◆ **What is expected**
Find the word "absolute" in the data, then copy each line where it is found.

______

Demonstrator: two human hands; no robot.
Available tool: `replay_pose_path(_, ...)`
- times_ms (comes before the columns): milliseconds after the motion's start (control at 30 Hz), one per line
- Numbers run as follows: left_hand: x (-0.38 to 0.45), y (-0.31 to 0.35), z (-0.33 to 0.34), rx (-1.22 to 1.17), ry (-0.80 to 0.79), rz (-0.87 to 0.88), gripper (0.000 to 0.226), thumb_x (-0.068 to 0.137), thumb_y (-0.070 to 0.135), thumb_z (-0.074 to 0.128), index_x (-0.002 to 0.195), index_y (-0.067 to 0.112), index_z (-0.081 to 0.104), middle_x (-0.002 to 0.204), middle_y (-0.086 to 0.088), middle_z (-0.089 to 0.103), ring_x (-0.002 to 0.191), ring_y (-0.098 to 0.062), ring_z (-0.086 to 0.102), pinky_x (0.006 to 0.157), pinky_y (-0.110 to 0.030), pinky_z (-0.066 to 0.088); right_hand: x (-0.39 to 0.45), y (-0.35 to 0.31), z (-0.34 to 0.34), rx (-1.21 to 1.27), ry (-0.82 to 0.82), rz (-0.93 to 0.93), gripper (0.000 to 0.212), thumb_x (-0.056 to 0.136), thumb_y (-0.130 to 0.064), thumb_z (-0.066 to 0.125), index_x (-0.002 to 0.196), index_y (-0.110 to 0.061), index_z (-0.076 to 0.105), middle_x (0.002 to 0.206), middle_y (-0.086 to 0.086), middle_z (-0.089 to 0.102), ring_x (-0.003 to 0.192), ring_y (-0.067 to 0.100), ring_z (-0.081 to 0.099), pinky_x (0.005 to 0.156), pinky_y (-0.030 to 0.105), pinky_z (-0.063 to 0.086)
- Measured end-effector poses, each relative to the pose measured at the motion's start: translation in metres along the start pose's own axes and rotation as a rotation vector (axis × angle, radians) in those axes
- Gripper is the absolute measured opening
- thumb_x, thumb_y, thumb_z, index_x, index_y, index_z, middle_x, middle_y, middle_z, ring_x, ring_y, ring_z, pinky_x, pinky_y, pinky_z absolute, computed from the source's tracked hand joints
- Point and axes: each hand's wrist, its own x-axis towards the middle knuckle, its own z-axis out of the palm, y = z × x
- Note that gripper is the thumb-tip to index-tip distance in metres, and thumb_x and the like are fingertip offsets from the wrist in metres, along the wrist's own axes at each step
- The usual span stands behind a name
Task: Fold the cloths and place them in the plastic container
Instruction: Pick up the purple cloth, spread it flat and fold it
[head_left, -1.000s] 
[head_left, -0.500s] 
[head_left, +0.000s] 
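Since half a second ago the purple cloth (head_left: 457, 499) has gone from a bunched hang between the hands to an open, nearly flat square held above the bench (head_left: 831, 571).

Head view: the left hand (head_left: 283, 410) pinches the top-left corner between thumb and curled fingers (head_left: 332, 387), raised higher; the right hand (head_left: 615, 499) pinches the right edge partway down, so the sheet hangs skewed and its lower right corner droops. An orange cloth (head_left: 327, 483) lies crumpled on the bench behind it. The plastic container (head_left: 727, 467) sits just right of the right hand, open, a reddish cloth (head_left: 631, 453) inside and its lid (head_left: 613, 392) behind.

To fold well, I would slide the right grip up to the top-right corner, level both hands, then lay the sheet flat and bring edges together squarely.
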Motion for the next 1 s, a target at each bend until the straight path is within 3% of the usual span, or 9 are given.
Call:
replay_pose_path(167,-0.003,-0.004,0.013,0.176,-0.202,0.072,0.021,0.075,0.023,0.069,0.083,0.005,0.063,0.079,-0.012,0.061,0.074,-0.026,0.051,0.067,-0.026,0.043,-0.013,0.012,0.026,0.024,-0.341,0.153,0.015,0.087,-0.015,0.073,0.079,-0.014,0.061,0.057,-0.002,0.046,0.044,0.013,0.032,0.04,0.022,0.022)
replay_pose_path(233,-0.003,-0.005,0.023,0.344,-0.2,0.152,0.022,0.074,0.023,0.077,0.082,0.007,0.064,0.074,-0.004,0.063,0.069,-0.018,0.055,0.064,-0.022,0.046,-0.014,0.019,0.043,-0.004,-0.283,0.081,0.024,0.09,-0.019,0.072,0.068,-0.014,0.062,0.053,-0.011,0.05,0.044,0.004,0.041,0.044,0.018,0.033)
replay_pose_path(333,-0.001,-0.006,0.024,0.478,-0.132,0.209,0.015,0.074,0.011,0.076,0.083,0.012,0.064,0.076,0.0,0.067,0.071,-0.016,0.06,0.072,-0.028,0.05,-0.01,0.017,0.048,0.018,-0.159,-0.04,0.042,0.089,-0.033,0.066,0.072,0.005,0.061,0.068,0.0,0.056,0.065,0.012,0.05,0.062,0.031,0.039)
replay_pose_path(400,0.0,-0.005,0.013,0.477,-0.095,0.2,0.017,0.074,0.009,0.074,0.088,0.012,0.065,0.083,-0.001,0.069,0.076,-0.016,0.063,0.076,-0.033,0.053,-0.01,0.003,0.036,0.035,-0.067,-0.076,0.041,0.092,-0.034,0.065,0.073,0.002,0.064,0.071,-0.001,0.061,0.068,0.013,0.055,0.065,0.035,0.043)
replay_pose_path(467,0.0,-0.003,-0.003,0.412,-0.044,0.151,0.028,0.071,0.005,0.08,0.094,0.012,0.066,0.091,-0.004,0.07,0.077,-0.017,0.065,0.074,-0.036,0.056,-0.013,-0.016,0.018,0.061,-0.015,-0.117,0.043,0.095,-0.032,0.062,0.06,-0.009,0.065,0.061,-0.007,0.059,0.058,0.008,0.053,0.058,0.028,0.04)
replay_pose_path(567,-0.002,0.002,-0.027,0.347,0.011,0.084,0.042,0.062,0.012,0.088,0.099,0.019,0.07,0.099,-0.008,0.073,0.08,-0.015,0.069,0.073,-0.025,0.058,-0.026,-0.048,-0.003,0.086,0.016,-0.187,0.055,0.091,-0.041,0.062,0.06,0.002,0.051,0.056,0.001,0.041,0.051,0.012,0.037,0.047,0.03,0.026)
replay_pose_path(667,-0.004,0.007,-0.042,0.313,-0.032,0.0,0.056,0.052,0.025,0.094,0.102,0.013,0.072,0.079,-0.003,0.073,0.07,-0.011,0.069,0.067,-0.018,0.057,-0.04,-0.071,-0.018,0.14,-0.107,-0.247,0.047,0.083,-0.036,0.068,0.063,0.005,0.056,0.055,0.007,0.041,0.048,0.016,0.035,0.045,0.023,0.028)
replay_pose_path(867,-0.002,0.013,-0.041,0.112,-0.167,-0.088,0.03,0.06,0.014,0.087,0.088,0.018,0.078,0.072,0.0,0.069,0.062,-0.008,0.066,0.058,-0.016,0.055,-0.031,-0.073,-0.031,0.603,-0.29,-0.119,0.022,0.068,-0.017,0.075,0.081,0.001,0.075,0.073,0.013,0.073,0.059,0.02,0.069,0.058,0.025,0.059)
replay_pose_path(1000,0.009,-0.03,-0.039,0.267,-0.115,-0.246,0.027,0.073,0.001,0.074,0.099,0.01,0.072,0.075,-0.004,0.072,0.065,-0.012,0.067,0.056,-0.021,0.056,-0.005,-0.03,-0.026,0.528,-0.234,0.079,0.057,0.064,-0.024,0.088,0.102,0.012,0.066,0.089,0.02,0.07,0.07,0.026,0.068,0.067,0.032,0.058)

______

◆ **Solution below**
- Gripper is the absolute measured opening
- thumb_x, thumb_y, thumb_z, index_x, index_y, index_z, middle_x, middle_y, middle_z, ring_x, ring_y, ring_z, pinky_x, pinky_y, pinky_z absolute, computed from the source's tracked hand joints

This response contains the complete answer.